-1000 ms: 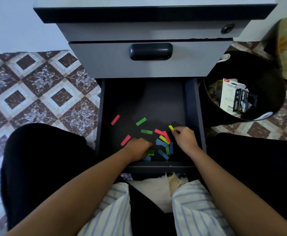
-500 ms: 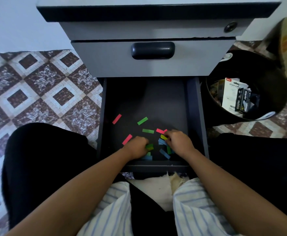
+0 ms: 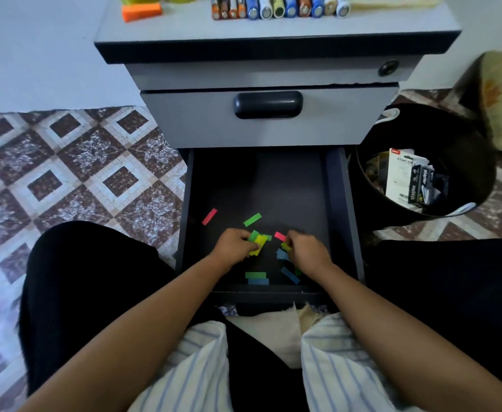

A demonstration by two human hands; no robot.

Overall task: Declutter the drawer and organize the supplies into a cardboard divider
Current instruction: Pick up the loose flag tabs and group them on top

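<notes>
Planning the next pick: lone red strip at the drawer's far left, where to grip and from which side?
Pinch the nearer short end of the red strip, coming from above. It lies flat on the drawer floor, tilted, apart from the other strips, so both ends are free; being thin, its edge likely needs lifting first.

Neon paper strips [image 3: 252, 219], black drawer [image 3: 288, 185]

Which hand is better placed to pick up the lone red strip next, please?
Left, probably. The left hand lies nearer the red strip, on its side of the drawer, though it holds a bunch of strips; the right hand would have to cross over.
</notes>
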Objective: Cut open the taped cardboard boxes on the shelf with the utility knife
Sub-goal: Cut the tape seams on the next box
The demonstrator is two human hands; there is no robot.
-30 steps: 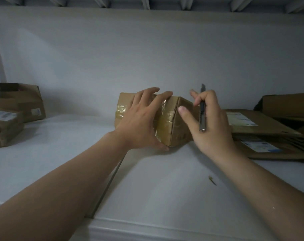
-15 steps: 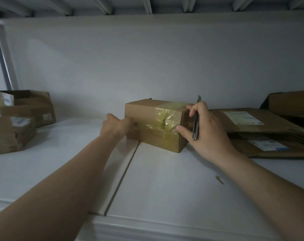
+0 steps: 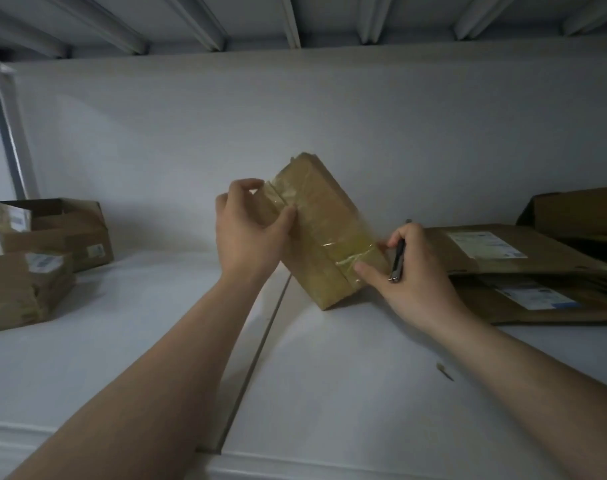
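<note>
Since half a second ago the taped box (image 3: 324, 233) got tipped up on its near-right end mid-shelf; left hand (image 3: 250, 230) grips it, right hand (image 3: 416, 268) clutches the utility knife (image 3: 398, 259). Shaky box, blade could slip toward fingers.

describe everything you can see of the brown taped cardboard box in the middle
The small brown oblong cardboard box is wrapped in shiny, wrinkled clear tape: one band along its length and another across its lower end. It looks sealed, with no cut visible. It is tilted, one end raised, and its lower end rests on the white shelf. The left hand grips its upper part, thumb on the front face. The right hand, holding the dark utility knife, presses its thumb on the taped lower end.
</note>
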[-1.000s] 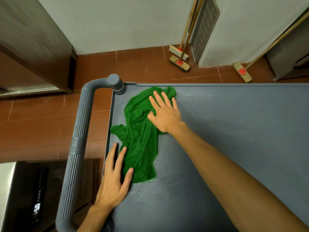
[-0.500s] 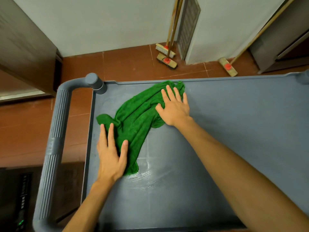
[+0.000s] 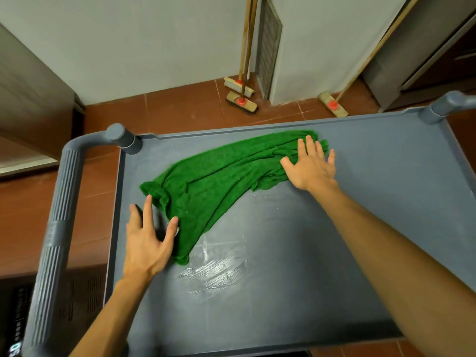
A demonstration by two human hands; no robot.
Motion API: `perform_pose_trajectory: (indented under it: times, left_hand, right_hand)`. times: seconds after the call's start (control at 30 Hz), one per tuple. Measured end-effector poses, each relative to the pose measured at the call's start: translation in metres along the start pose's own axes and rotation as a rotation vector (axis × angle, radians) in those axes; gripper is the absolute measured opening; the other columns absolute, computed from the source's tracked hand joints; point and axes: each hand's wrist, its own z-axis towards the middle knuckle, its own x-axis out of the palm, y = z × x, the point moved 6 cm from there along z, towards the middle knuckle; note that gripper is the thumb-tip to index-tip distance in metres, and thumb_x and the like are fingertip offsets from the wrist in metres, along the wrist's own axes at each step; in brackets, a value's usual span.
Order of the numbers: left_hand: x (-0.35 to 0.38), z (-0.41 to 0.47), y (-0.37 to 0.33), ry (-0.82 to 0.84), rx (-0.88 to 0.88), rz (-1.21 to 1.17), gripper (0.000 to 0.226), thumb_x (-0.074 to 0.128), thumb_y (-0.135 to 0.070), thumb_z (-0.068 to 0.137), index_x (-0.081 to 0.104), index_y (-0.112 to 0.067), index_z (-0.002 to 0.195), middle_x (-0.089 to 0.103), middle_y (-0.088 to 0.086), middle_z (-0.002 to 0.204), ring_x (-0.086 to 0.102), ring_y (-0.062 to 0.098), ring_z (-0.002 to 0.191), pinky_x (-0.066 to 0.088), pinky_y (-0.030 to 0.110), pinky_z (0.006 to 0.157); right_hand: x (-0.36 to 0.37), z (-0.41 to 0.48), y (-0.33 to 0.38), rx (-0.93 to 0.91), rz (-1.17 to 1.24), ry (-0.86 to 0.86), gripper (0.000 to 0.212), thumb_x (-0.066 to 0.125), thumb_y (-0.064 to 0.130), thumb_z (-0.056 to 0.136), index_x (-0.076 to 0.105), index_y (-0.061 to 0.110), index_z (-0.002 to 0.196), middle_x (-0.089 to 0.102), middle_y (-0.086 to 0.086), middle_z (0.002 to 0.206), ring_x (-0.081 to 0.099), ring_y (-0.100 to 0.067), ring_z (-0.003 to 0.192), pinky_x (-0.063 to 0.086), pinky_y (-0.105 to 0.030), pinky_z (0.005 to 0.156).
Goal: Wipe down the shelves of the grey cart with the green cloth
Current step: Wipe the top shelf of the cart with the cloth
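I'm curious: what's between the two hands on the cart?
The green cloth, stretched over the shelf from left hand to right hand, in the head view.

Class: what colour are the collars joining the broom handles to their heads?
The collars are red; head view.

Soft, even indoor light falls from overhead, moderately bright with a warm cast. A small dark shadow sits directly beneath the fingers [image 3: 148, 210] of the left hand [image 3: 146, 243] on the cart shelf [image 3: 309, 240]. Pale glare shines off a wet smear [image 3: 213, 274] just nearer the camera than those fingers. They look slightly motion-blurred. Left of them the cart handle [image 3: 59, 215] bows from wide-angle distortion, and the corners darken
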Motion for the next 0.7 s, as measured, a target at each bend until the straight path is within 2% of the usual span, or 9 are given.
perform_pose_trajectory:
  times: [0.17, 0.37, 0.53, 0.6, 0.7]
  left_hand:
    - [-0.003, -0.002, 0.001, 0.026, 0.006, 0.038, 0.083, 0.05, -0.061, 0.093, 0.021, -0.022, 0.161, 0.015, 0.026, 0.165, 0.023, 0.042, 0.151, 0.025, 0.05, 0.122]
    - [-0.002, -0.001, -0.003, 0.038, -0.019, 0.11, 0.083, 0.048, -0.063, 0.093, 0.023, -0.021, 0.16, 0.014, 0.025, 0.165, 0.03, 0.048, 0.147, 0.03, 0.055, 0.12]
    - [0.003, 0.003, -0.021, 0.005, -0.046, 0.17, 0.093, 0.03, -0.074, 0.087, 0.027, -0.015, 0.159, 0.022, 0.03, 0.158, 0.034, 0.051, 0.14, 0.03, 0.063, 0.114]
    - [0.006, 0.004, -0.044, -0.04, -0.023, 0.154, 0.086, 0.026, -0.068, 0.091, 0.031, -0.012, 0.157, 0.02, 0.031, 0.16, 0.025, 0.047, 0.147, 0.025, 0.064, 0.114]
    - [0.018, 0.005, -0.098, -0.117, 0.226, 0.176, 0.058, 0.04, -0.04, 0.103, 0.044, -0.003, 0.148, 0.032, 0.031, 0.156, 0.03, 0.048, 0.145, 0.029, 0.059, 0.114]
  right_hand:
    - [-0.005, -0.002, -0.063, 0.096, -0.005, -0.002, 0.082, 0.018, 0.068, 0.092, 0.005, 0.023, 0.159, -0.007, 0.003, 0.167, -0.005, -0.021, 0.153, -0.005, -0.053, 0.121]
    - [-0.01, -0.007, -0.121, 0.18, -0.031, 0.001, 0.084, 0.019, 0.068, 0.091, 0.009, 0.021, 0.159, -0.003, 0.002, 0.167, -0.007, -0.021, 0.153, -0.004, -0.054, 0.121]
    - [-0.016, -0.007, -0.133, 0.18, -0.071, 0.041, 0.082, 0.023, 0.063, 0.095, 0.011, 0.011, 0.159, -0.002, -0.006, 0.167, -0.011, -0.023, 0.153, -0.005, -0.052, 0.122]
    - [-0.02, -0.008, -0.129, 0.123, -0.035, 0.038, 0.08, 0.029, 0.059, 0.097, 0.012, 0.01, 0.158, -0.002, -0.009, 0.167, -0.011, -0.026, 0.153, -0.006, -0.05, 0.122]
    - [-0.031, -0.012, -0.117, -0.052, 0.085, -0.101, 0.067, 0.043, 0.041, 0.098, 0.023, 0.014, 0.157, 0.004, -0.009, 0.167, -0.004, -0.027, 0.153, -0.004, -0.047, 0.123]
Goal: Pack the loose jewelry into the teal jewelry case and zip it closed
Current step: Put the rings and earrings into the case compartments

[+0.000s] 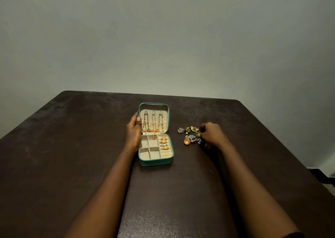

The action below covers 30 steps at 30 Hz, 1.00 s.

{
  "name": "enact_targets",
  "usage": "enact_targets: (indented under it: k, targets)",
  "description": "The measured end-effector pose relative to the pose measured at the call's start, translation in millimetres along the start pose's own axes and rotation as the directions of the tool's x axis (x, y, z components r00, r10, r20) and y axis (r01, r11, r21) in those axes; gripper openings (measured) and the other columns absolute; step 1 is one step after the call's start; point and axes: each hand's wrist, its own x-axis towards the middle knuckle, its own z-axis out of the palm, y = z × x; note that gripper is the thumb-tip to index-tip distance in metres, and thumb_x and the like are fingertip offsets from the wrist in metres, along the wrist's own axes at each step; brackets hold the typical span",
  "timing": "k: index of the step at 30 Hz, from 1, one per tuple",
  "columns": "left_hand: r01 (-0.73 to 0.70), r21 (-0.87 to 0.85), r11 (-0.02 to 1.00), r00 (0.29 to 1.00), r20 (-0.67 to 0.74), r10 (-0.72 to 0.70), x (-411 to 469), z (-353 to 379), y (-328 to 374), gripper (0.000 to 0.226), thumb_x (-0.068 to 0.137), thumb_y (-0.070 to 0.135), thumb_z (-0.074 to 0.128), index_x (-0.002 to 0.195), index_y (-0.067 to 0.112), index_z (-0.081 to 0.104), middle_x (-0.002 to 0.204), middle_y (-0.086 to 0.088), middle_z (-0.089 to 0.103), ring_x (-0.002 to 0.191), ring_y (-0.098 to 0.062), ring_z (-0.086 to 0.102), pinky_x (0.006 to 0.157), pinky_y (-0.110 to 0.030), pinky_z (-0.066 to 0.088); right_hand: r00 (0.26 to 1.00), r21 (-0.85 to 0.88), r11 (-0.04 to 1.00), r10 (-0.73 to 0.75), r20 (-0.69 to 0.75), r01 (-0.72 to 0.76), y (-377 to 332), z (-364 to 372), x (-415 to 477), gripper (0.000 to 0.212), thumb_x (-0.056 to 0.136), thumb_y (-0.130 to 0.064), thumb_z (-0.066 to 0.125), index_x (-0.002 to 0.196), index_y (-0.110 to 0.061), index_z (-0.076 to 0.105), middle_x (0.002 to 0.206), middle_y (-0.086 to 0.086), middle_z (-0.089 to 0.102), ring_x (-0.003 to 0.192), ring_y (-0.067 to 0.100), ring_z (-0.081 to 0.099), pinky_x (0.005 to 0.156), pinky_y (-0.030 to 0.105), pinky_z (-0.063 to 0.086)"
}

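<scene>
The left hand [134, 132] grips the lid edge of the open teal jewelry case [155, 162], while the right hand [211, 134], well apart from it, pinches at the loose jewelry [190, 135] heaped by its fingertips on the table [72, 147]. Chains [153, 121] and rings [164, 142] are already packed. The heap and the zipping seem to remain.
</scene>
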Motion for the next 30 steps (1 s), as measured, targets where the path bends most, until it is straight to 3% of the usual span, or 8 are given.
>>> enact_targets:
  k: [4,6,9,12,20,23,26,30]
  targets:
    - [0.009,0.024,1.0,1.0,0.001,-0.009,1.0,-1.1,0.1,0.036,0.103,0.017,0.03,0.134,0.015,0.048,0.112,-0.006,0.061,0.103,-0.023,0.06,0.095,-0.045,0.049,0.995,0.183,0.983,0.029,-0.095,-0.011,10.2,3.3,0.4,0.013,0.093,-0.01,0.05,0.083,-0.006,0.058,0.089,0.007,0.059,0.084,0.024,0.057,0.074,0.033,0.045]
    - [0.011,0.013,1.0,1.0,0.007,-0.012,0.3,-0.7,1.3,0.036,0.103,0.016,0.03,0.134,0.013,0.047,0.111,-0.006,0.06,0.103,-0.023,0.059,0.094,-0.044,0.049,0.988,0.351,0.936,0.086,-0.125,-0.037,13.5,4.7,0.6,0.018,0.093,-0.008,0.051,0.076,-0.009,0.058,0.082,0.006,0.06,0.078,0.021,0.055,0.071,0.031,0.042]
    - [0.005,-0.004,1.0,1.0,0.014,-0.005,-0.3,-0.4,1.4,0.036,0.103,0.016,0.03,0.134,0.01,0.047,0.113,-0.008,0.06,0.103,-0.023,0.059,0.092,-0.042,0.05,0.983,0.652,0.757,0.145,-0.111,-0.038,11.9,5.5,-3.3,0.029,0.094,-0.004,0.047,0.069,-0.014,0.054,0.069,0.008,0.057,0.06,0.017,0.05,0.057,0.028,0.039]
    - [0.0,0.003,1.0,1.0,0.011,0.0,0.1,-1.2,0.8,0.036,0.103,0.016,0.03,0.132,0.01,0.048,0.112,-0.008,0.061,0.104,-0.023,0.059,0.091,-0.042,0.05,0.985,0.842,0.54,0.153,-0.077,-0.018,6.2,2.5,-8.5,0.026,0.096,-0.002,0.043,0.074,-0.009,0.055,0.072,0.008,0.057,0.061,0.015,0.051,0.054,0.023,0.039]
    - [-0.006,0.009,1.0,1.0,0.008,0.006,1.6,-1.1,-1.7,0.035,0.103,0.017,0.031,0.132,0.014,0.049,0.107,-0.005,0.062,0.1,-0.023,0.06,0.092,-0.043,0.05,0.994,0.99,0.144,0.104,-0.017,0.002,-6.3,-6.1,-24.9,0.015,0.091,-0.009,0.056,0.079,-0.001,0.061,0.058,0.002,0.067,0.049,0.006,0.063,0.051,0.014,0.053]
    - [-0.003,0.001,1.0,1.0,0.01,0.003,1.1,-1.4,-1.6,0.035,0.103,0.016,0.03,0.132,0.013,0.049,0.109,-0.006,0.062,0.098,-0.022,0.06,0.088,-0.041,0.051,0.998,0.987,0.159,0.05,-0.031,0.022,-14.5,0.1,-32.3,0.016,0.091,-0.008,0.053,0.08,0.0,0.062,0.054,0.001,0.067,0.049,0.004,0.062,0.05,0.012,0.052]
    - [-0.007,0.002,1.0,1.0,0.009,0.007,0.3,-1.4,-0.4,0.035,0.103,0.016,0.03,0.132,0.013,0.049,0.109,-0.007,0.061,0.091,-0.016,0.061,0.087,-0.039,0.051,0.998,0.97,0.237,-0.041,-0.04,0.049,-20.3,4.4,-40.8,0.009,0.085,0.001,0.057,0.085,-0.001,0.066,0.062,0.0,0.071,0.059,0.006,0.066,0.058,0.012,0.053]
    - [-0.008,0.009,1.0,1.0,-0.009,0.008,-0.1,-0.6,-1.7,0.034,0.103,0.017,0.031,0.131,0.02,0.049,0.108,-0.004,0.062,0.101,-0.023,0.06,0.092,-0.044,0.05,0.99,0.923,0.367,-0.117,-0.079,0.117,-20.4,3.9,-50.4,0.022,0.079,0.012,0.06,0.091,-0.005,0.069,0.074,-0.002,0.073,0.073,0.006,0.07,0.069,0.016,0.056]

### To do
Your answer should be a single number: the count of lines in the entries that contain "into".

### Exercise answer
3